Хотя Фар Лап оказал мне большую услугу, произнеся свою тираду на почти правильном английском, смысл его слов так до меня и не дошел.
- Что ты хочешь сказать?
- Все это не имеет никакого отношения к реальности, Лили. В Лили нет ничего реального. И никогда не было. Забудь о ней, детка. Избавься от нее. Она тебе не подходит. Выброси ее или влезь в нее опять, как в старую одежду. Купи ее или продай. Поняла?
- Значит… ты нереальный?
- Проклятая зубастая женщина, подумай о них… о своих чертовых зубах! - Австралиец вновь становится агрессивным. Он швыряет окурок на линолеум, придавливает каблуком, встает. На нем сапоги с резиновыми вставками. Сапоги для верховой езды. Они в пыли. Я изо всех сил стараюсь не думать ни о чем - но думаю о зубах. Думаю о том, на что я их употреблю, как буду грызть, хрустеть, размалывать и разжевывать разные лакомства. Думаю о своей плоти, как ее можно будет обнимать, гладить, трогать и хотеть. И вдруг Фар Лап произносит:
- Черт подери, детка. Мы опаздываем.
МЕРТВА
"Я собираюсь выйти в отставку лет через пять после смерти".
Уоррен Баффет
ГЛАВА 7
Тело, лежащее на кровати, маленькое, будто детское. Хоть это оказалось правдой. При виде своего мертвого тела во мне пробуждается жалость. Бедняжка. Бедная старушка. Бедная мертвая старушка. Жизнь оборвалась. Оборвалось дыхание - словно я долго пила не отрываясь. Потом в последний раз дрогнули бледные ввалившиеся щеки. Потом - ничего. На электронных часах 3.28, все кончено. Кончена моя жизнь. И это, вероятно самый радикальный прорыв в лечении рака, на который все мы так долго надеялись. Теперь уже некуда спешить. Непутевая дочь расчесывает кожу под грязной вчерашней одеждой, у образцовой дочери деловитый вид, несмотря на пеньюар и роскошную пижаму. Мне она сюда такую пижаму не приносила, решила наверстать упущенное?

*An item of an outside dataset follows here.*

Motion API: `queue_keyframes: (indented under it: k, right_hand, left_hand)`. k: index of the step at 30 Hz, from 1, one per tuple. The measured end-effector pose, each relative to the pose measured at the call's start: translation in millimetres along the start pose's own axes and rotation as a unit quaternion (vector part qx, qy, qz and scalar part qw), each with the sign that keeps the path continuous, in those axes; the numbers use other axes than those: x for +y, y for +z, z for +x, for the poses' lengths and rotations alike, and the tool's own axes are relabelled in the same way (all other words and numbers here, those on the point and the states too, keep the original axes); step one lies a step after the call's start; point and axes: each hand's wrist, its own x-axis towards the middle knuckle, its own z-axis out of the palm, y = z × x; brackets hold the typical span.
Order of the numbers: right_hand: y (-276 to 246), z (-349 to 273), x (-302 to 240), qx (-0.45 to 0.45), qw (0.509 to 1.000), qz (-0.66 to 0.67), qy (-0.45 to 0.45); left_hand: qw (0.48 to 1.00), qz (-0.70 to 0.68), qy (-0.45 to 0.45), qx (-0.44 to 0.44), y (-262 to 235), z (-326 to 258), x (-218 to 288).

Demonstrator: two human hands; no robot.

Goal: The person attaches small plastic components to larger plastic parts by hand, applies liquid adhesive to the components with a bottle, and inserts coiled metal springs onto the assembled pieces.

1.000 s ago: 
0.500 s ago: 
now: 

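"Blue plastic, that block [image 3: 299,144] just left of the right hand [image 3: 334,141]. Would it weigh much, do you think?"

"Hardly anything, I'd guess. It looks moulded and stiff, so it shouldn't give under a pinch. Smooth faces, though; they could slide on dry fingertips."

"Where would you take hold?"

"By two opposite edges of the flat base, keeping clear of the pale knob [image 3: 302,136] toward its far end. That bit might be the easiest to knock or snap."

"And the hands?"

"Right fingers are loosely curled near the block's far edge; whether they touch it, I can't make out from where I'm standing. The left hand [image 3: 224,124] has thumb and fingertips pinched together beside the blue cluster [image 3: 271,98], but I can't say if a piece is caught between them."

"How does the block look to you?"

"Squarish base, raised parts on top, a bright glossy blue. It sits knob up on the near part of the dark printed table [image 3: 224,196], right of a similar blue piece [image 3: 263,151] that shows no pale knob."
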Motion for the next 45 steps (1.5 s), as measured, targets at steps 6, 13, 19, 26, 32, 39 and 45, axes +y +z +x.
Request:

Их всполошила расторопная медсестра, брюнетка. С видом мажордома она распоряжается пародией на сцену смерти. Неожиданно она наклоняется и прикладывает ухо к отвисшему карману, который был когда - то моим ртом. Что она надеется услышать? Дыхание? Слова? Она выпрямляется.
- Да, по-видимому, ваша мать скончалась.
- О, - произносит Шарлотта.
Моя дочь явно в шоке, потому что это "о" звучит безразлично, так можно было бы отреагировать на сообщение о приготовленной для вас чашке чаю. Шок - это способ, с помощью которого тело на время превращает глубокие переживания в прозаичные. Шок - это плохо написанный рассказ. Сообщение о чае - предлог для того, чтоб его выпить.
- Я вызвала доктора Боуэн, она скоро будет.
- О… хорошо.
Они ждут, заметно раскачиваясь - все трое - с пятки на носок. Ни слова о недавнем, несомненно, важном событии. С моей стороны естественно было бы ожидать истерики - если не от благоразумной, то, по крайней мере, от непутевой дочери, весьма неуравновешенной. Но та явно владеет собой. А когда она владеет собой, то почесывается - и тогда все прекрасно. Сдирает персиковую кожу зазубренными ногтями.